Modulating Energy Harvesting Behavior of PVDF Piezo-Polymer by Incorporation of BCZT Ceramic Filler

Abstract

Energy harvesting from diverse sources represents a promising avenue; particular attention has been directed toward the recovery of mechanical energy from discarded mechanical sources, which has become a focal point of research nowadays. In this context, a piezoelectric polymer ceramic composite material consisting of poly(vinylidene fluoride) (PVDF) and barium calcium zirconium titanate has been synthesized. These composites featured PVDF as the polymer host and Ba0.85Ca0.15Zr0.10Ti0.90O3 (BCZT) ceramics as the filler. The BCZT filler was synthesized using a solid state reaction route, followed by its processing to reduce the particle size. The composite films of different compositions were prepared through the tape casting technique, followed by hot-pressing of free-standing film for enhancing the piezo phase as required for energy harvesting applications. A compressive analysis was conducted on these composites to assess their structural, microstructural, dielectric, and ferroelectric properties under various experimental conditions.
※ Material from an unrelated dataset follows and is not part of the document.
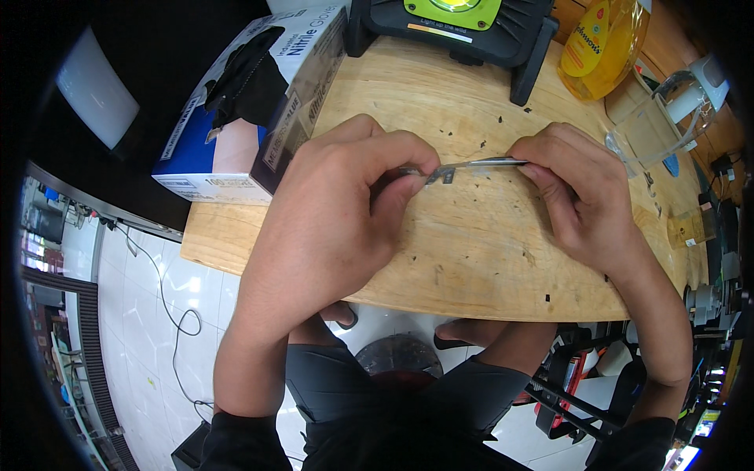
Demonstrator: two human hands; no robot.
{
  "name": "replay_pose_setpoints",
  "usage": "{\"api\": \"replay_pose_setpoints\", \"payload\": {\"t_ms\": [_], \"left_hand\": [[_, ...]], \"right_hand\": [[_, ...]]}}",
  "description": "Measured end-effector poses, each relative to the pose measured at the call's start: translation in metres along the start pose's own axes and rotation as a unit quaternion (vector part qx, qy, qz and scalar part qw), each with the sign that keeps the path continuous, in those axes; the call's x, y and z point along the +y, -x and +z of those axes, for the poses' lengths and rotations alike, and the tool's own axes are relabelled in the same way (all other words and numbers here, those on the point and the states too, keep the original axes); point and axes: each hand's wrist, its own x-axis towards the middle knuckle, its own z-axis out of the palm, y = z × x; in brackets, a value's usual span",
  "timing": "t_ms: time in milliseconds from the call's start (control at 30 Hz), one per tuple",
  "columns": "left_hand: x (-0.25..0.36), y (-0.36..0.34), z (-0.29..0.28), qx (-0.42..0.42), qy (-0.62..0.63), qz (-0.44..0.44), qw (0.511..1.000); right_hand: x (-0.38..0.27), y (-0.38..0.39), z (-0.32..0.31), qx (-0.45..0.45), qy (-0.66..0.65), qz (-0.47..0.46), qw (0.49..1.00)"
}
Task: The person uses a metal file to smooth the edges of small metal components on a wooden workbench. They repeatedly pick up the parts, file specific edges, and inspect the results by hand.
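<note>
Above the wooden table, my left hand pinches a small dark-grey piece between thumb and forefinger. Most of that piece is hidden by the fingertips, so its kind is unclear. From the other side my right hand grips a slim silver metal tool, like a pick or tweezers, with thumb and fingers. It lies nearly level, its thin tip pointing left and meeting or almost meeting the grey piece. Small dark flakes are scattered on the wood around and below both hands.
At the left stands a blue and white glove box with a black glove poking out. A black and green work lamp is at the back. Rightward are a yellow liquid bottle and a clear plastic container. A cable crosses the floor.
</note>
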Motion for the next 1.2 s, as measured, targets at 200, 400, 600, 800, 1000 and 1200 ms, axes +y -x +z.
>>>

By using this composite, a device capable of converting mechanical energy from various sources, including human motion, vehicle vibration, etc., is fabricated and tested as a low-frequency energy vibrator. A head-to-head parallel piezoelectric energy harvester (PEH) was also assembled and tested. The device achieved the maximum peak output power density for 1-layer and 4-layer head-to-head parallel assembled PEH devices as 47 and 126 mu W/cm(3), respectively. We also demonstrated the device's capability of generating potential from diverse human motion, including finger tapping, bending elbow, index finger bending, knee bending, ankle movement, jumping, etc.